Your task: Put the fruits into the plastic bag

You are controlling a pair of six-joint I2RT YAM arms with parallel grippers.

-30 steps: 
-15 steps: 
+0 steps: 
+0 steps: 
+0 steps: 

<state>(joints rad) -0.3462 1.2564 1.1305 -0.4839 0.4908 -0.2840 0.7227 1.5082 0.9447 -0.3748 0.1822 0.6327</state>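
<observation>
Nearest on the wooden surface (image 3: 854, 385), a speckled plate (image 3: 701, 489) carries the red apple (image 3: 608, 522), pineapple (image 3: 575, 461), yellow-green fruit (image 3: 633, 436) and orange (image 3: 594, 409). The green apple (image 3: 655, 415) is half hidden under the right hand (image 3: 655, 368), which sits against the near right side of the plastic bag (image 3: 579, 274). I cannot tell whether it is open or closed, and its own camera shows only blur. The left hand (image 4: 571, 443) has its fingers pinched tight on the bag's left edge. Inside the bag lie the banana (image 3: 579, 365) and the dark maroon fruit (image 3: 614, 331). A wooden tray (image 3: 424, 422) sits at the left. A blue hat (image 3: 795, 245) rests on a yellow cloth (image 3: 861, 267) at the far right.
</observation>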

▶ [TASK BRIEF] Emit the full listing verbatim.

▶ [SOLUTION TO THIS PROBLEM]
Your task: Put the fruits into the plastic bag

You are controlling a pair of six-joint I2RT YAM arms with parallel grippers.

-30 steps: 
-15 steps: 
+0 steps: 
+0 steps: 
+0 steps: 

<state>(joints rad) -0.3462 1.2564 1.1305 -0.4839 0.4908 -0.2840 0.7227 1.5082 0.9447 -0.3748 0.1822 0.6327</state>
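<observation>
Nearest on the wooden surface (image 3: 854, 385), a speckled plate (image 3: 701, 489) carries the red apple (image 3: 608, 522), pineapple (image 3: 575, 461), yellow-green fruit (image 3: 633, 436) and orange (image 3: 594, 409). The green apple (image 3: 655, 415) is half hidden under the right hand (image 3: 655, 368), which sits against the near right side of the plastic bag (image 3: 579, 274). I cannot tell whether it is open or closed, and its own camera shows only blur. The left hand (image 4: 571, 443) has its fingers pinched tight on the bag's left edge. Inside the bag lie the banana (image 3: 579, 365) and the dark maroon fruit (image 3: 614, 331). A wooden tray (image 3: 424, 422) sits at the left. A blue hat (image 3: 795, 245) rests on a yellow cloth (image 3: 861, 267) at the far right.
</observation>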

Nothing else is left to add to this answer.